The human rights situation in China has deteriorated in the past year as Beijing clamped down on free expression and used force to suppress social unrest, Human Rights Watch said on Wednesday.
The US-based group also condemned China for using its growing economic clout around the world to protect abusive governments in Myanmar, North Korea, Sudan, Uzbekistan and Zimbabwe.
"There has been a significant backsliding on human rights and we are seeing that principally in terms of increasing restrictions on what it's possible to say in the press -- certainly what it's possible to say on the Internet," said Kenneth Roth, executive director of Human Rights Watch.

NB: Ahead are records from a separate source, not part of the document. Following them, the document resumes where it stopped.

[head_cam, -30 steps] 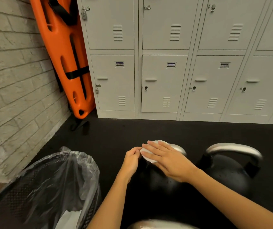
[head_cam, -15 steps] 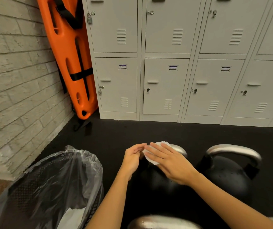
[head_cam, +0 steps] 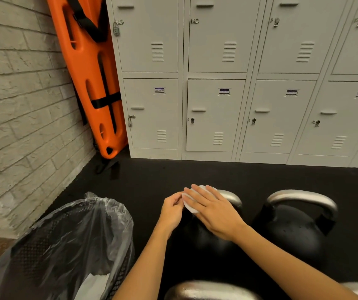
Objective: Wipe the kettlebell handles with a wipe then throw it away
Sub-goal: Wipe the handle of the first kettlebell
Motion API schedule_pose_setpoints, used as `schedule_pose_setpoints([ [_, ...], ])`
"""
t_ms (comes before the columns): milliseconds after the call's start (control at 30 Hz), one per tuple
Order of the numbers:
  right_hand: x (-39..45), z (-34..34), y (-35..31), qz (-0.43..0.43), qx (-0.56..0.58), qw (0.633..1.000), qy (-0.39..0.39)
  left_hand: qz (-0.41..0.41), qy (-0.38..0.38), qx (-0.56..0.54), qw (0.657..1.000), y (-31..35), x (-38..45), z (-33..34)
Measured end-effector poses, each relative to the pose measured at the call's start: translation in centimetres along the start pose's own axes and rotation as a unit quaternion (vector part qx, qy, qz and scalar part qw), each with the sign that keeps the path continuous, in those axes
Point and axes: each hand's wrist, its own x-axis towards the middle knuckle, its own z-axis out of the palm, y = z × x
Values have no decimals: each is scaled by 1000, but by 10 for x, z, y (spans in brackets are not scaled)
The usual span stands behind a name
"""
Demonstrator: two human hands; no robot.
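Note:
Two black kettlebells with steel handles stand on the dark floor. On the handle (head_cam: pixel 231 197) of the left kettlebell (head_cam: pixel 204 237) lies a white wipe (head_cam: pixel 190 205). My right hand (head_cam: pixel 214 210) lies flat over the wipe with its fingers stretched out, pressing it on the handle. My left hand (head_cam: pixel 172 210) pinches the wipe's left edge. The right kettlebell (head_cam: pixel 293 228) stands apart with its handle (head_cam: pixel 301 197) bare. Another steel handle (head_cam: pixel 208 291) shows at the bottom edge.
A black mesh bin (head_cam: pixel 50 252) lined with a clear bag stands at the lower left, with white paper inside. Grey lockers (head_cam: pixel 217 113) fill the back. An orange board (head_cam: pixel 93 83) leans in the corner by the brick wall (head_cam: pixel 22 118).
The view has tilted up a little, so everything sits lower in the frame. Both hands stay on the wipe at the left kettlebell's handle, with hardly any movement.

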Motion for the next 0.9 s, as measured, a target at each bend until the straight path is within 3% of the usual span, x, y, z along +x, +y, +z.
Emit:
schedule_pose_setpoints([
  [333, -3, 6, -2, -17, -51, 999, 1, 15, -1, 29, 999, -5, 7, -5],
  [733, 11, -10, -1, 45, 5, 999, 4, 15, 6, 26, 1000, -11, 14, -2],
  [900, -11, -1, -4, 9, -12, 1000, 0, 28, 1, 15, 1000, -12, 14, -4],
])
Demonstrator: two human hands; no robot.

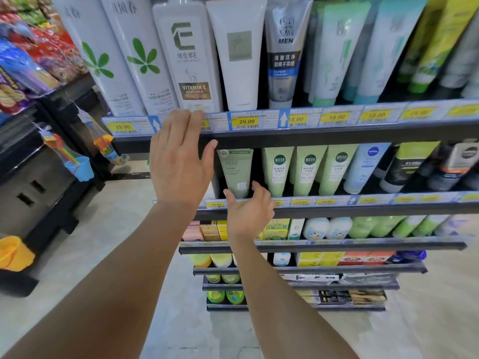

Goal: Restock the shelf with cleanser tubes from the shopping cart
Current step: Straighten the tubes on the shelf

The reversal over the past two years corresponded with the ascent in 2003 of Chinese President Hu Jintao (
Roth did not elaborate on the role of Hu in human rights problems, which he said took place amid major social unrest and with a weak legal system unable to address rampant disputes.
The report said China's leaders "have responded to the increasing social mobilization with a multifaceted crackdown on demonstrators and their allies and with repression of means for disseminating information and organizing protests, particularly the Internet."
China has jailed some 60 people for peaceful expression of opinion on the Internet and imposes sophisticated Internet controls known as the "Great Firewall of China," it said.
Roth said many of the abuses served to fuel the unrest Beijing leaders were trying to prevent. The annual report cited a Chinese government tally of 74,000 protests involving 3.5 million people in 2004.
"Rather than recognizing that rule of law and greater freedom of the press and association as being antidotes to this unrest, they are shutting things down," he said.
The report said China's "quest for natural resources combined with its stated policy of `noninterference in domestic affairs' led to its bolstering of corrupt and repressive regimes in Africa, Latin America and Asia, to the disadvantage of the people of these regions."